Not quite. As late as the second game of 2005, with Smith back from a suspension, Tressel was still treating them as equals. It was Zwick who started the Buckeyes' season-defining loss to Texas in the second game of 2005. Only after that defeat did Tressel finally make Smith his lead quarterback.
Fun as it would be to pick on Tressel for the remainder of this column, he's not the only coach who has been obtuse at analyzing the quarterbacks on his own roster.
At Texas, Mack Brown didn't settle on Colt McCoy until five days before the 2006 opener.
McCoy went on to throw for 2,262 yards, 27 touchdowns and just seven interceptions, and is fifth in the country in pass efficiency. Which leads to one of two conclusions: Either the guy who nearly beat out McCoy, Jevan Snead, will be a star when he becomes eligible at Ole Miss in 2008. Or Mack Brown is dumber than a daisy.
There ought to be a self-help group for coaches who just don't get it, with a reserved seat for Georgia Tech's Chan Gailey, who allowed Reggie Ball to become the worst four-year starter in NCAA history. Ball's completion percentage was an awful 51.7 percent as a freshman ... and got worse every year. This season he completed 44.4 percent of his passes.
You probably would have been a better choice to play QB. And you suck.
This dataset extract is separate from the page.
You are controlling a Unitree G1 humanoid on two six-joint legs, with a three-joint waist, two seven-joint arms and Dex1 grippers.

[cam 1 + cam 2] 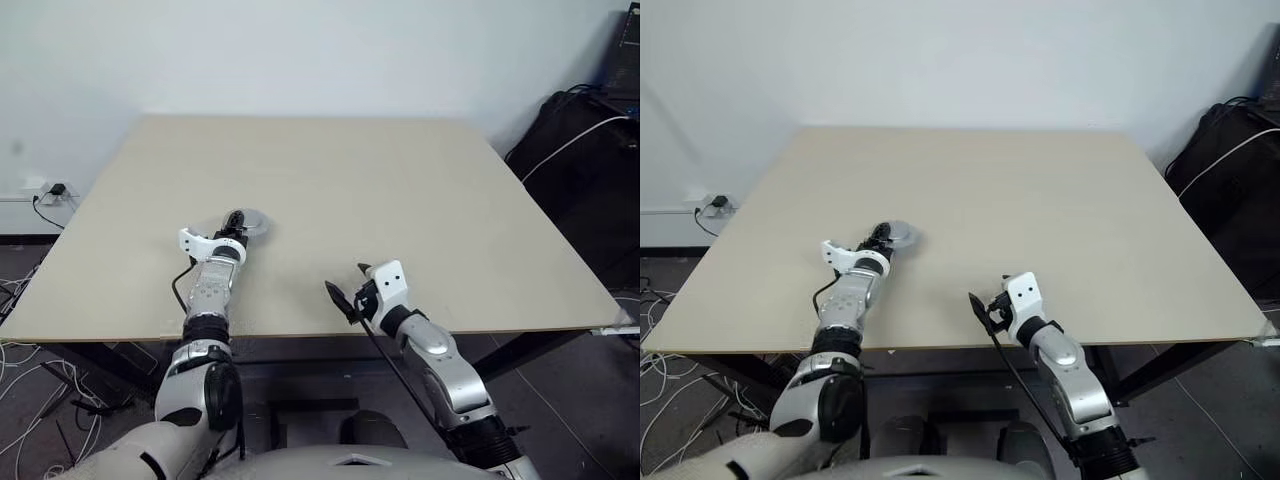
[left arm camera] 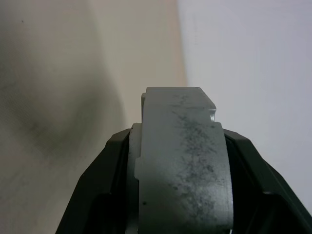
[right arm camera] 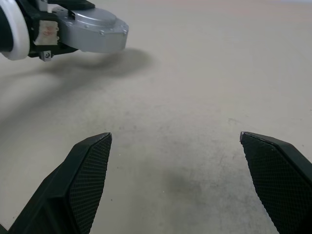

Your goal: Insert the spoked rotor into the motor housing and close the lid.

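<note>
In the left eye view, a beige table [image 1: 400,200] is seen from above, filling the middle of the frame. Left of centre, the left claw [image 1: 238,222] is stretched out over the table top, and a round silver-grey disc, the lid [image 1: 250,221], is seen at its tip. At the lower centre, near the table's front edge, the right claw [image 1: 345,288] is held over bare table, its two black fingers spread apart. A black bag [image 1: 590,150] is seen at the right edge, and cables [image 1: 25,340] lie on the floor at the lower left.

In the right eye view, the same layout is shown: the lid [image 1: 898,236] left of centre at the tip of the left claw [image 1: 883,238], and the right claw [image 1: 990,306] at the lower centre.

In the left wrist view, the lid [image 2: 180,161] is seen edge-on at the lower centre, clamped between the two black fingers [image 2: 102,185] of the left claw.

In the right wrist view, the two black fingers [image 3: 87,180] are seen wide apart at the bottom of the frame, with nothing between them but table. The left arm [image 3: 83,31] is seen at the upper left.
</note>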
You weren't available, but as it turns out Gailey did have another option. His name is Taylor Bennett, and with Ball being academically ineligible for the Gator Bowl -- bad quarterback, bad student, bad legacy -- Bennett threw for 326 yards and three TDs. Georgia Tech still lost 38-35 to West Virginia, probably because Gailey doesn't realize his best linebackers are on the sideline with their, er, helmet in their hand.